Oprah: Well, certainly going to Auschwitz with Elie Wiesel is at the very top of the list. And Monica Jorge, the mother who went into the hospital to have a baby and contracts some sort of flesh-eating bacteria while she's there. They have to amputate her arms and legs, and she says, "I gotta get up, because I gotta get home and take care of my daughter and this little baby." We just recently helped her with a house. And Jacqui Saburido, the woman whose face was burned when the drunk driver hit her—that's another one I'll never forget.

But I do have an all-time favorite. I can't tell you who it is, because it's going to be one of the last shows, and it won't have aired by the time this issue comes out. But it's an all-time, all-time, all-time favorite. It's the one woman who ultimately defines everything I've tried to say in all my years of doing the show. When I saw her again, I just broke down and boohooed.

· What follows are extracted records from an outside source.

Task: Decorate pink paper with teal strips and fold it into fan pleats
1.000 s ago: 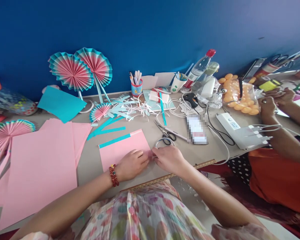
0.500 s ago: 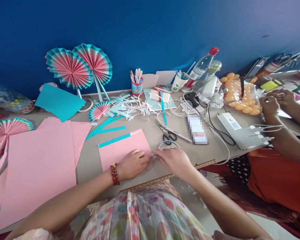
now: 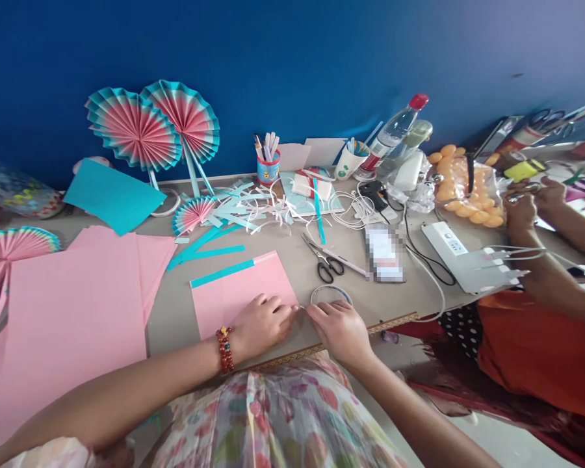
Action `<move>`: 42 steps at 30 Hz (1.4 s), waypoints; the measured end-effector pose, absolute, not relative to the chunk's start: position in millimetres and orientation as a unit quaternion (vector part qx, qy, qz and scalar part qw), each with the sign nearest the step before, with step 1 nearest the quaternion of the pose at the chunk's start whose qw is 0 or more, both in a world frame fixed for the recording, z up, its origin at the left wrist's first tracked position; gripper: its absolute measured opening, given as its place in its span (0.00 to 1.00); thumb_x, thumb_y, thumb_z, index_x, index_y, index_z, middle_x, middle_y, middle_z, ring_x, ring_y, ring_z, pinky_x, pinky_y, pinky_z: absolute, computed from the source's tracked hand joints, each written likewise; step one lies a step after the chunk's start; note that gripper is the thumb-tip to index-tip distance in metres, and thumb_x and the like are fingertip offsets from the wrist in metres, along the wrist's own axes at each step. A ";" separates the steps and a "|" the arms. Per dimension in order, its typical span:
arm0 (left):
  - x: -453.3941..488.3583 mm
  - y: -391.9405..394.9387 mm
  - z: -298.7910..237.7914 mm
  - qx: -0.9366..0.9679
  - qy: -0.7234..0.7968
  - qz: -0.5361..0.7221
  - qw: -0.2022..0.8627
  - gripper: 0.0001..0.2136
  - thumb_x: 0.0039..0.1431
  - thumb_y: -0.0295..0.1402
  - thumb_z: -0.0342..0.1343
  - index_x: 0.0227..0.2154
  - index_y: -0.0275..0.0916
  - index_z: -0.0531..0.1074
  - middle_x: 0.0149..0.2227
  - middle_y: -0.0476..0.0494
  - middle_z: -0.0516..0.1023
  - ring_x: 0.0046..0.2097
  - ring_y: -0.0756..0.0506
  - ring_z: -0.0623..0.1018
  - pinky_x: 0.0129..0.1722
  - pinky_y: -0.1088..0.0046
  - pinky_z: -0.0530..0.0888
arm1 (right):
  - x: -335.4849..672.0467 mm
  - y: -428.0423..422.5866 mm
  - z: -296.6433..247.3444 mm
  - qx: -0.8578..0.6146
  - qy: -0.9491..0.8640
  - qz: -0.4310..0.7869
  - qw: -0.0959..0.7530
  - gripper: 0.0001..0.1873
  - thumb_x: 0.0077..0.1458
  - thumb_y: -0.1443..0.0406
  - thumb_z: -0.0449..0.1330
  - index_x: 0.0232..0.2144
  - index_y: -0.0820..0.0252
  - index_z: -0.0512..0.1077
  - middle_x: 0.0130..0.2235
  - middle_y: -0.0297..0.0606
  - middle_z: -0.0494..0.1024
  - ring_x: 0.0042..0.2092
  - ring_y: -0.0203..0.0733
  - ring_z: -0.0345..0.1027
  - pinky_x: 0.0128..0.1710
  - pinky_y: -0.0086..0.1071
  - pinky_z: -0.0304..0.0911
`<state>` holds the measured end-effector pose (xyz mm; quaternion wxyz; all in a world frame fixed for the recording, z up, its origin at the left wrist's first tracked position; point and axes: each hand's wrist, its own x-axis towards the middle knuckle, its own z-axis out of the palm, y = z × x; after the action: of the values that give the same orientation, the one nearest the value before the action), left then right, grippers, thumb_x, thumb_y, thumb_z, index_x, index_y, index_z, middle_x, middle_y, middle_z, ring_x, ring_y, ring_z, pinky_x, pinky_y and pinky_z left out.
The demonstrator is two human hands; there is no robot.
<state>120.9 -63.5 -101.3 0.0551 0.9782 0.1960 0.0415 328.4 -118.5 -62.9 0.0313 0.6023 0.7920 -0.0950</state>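
Note:
A pink sheet of paper (image 3: 246,289) lies in front of me, with a blue strip (image 3: 223,273) along most of its far edge and a short pale piece at that edge's right end. My left hand (image 3: 263,323) rests over the sheet's near right corner, thumb and fingers closed on a tiny pale bit of tape (image 3: 301,307). Close beside it, my right hand (image 3: 338,328) is closed on a ring-shaped roll of tape (image 3: 332,288), which sticks out beyond the fingers. Just past the roll lie black-handled scissors (image 3: 329,268).
Large pink sheets (image 3: 73,312) and a blue sheet (image 3: 114,195) lie at left. Pleated paper fans (image 3: 136,133) lean on the wall. Paper scraps (image 3: 248,208), a phone (image 3: 385,253) and a power strip (image 3: 468,257) lie beyond. Another person's hands (image 3: 526,208) are at right.
My right hand and the tape roll have moved slightly toward me. My left hand stays near the sheet's corner, and the pink sheet lies as before.

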 end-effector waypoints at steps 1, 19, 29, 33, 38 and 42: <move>121.2 -64.7 -101.3 0.977 0.203 0.041 0.054 0.19 0.70 0.35 0.45 0.60 0.35 0.61 0.41 0.41 0.76 0.42 0.42 0.71 0.35 0.62 0.63 | 328.5 -121.8 -66.6 0.605 0.791 -0.088 0.018 0.13 0.66 0.66 0.50 0.34 0.58 0.74 0.29 0.37 0.77 0.32 0.38 0.68 0.39 0.33 0.54; 110.7 -54.6 -82.9 0.964 0.226 0.057 0.126 0.27 0.64 0.42 0.56 0.63 0.46 0.56 0.42 0.44 0.72 0.43 0.43 0.71 0.40 0.67 0.68 | 357.5 -105.1 -38.9 0.648 0.703 -0.049 -0.288 0.15 0.67 0.61 0.48 0.48 0.56 0.71 0.39 0.41 0.82 0.39 0.42 0.76 0.41 0.32 0.67; 65.4 -70.2 -80.3 0.938 0.270 0.174 0.132 0.09 0.65 0.29 0.51 0.45 0.40 0.71 0.49 0.40 0.74 0.52 0.42 0.70 0.51 0.61 0.71 | 378.1 24.3 -36.3 0.648 0.744 0.096 -0.132 0.21 0.69 0.63 0.44 0.57 0.63 0.68 0.45 0.46 0.80 0.44 0.45 0.71 0.50 0.35 0.59; 46.7 -73.5 -77.3 0.912 0.330 0.189 0.153 0.08 0.66 0.28 0.47 0.38 0.40 0.72 0.44 0.42 0.74 0.47 0.43 0.72 0.48 0.62 0.73 | 376.2 36.1 -67.4 0.620 0.778 0.052 -0.084 0.17 0.65 0.68 0.49 0.51 0.61 0.72 0.47 0.45 0.78 0.49 0.42 0.67 0.50 0.32 0.59; 34.6 -73.2 -71.6 0.894 0.361 0.204 0.171 0.11 0.68 0.28 0.43 0.35 0.39 0.70 0.38 0.44 0.74 0.42 0.45 0.72 0.43 0.65 0.72 | 382.4 37.8 -86.1 0.641 0.759 0.028 -0.112 0.17 0.67 0.65 0.46 0.46 0.62 0.73 0.45 0.44 0.77 0.43 0.41 0.70 0.42 0.31 0.61; 48.8 -71.9 -73.9 0.921 0.323 0.157 0.152 0.10 0.67 0.30 0.48 0.48 0.40 0.70 0.45 0.43 0.74 0.48 0.44 0.71 0.49 0.65 0.71 | 386.3 44.5 -91.0 0.642 0.754 -0.005 -0.134 0.14 0.65 0.65 0.48 0.44 0.62 0.73 0.44 0.43 0.78 0.42 0.42 0.70 0.41 0.30 0.60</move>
<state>48.8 -71.9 -73.9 0.1523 0.9206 0.3234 0.1572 386.3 44.5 -91.0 -0.1342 0.6424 0.7545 -0.0047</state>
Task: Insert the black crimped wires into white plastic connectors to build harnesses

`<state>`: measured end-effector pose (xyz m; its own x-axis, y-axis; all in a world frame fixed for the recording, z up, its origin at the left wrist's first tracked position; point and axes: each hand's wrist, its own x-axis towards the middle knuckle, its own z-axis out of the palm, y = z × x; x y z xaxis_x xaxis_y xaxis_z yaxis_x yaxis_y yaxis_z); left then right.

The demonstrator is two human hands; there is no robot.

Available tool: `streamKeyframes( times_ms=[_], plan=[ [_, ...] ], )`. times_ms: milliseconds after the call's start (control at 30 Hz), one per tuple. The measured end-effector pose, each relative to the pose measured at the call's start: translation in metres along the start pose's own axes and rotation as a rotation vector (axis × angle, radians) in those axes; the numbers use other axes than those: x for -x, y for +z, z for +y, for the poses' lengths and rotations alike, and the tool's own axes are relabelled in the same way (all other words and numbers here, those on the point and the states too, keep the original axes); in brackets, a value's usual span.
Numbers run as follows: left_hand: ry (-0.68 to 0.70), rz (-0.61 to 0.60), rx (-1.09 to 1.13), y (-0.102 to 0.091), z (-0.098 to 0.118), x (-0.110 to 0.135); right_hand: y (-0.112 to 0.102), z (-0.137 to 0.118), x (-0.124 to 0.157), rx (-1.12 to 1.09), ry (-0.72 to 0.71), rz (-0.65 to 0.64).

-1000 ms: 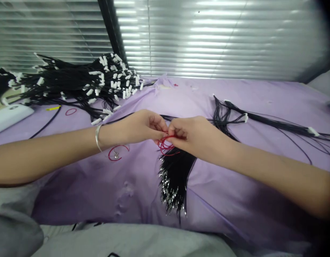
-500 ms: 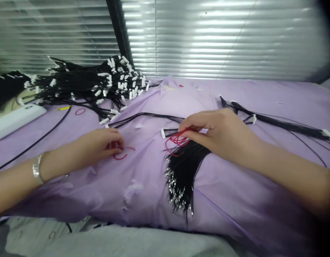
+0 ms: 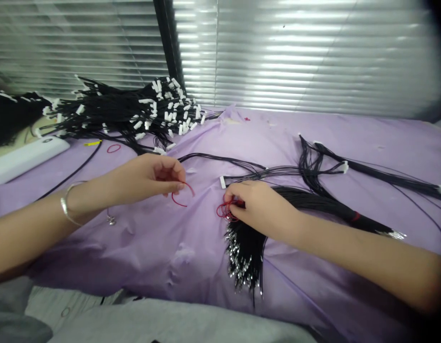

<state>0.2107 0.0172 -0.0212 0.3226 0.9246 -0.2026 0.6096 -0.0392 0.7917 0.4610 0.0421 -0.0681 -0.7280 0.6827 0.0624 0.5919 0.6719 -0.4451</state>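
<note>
My left hand (image 3: 148, 178) pinches a thin red rubber band (image 3: 182, 193) and holds it just above the purple cloth (image 3: 141, 238). A silver bangle circles that wrist. My right hand (image 3: 258, 207) is closed on a small bunch of red rubber bands (image 3: 224, 209) and presses on a bundle of black wires (image 3: 247, 247), whose bare metal tips point toward me. The two hands are about a hand's width apart.
A big heap of black wires with white connectors (image 3: 134, 112) lies at the back left. More black wire bundles (image 3: 349, 186) stretch to the right, one tied with a red band. A white flat device (image 3: 25, 157) sits far left beside a loose red band (image 3: 113, 148). Window blinds (image 3: 295, 52) stand behind.
My left hand left the right hand, reached left to the cloth, picked up a red band and now lifts it back toward the middle. My right hand shifted down onto the wire bundle.
</note>
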Motion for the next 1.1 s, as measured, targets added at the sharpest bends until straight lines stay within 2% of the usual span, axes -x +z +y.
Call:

Gayle: Without giving the story away, why does that particular episode symbolize what the show means to you?
Oprah: It speaks to the essence of what the show has tried to say all these years: that you are not the product of your circumstances. You are a composite of all the things you believe, and all the places you believe you can go. Your past does not define you. You can step out of your history and create a new day for yourself. Even if the entire culture is saying, "You can't." Even if every single possible bad thing that can happen to you does. You can keep going forward.

Gayle: What kind of shows have made you the happiest?
Oprah: The best shows are when there's an aha moment for the audience and for me. One of the most searing moments was the show with Dr. Phil and Jo Ann Compton, a mother whose daughter had been murdered. Jo Ann couldn't get over losing her. She still had all of her dresses and everything. Nothing in her daughter's room had been touched. And later, she admitted that she was planning to go home and commit suicide after she finished our show. But then there was this incredible moment where Phil said, "Why have you spent the past decade mourning the day of your daughter's death, instead of celebrating the 18 years of her life?" And Jo Ann just froze. Her eyes got really wide and she turned and looked at Phil and said, "I never thought of it that way before." I live for that kind of moment. That is the moment that I'm going for every single day—when suddenly you're able to see things in a new way.

Gayle: You know, I talk to people on your staff all the time and everybody's already starting to get nostalgic. We go, "God, that was the last 'Favorite Things' show." Or "That was the last 'Harpo Hookups' show." The other day somebody told me that she recently went to fill out an employment application and broke down in tears, because she doesn't have much longer to say, "I'm at Harpo." I look at everyone around you who's feeling very bittersweet, and very reluctant, and a lot of trepidation. And here you are, practically doing the hula.
Oprah: Well, I say no bitter, all sweet. No bitterness, because we've done it as well as anybody could. And you have to know when it's time to let it go.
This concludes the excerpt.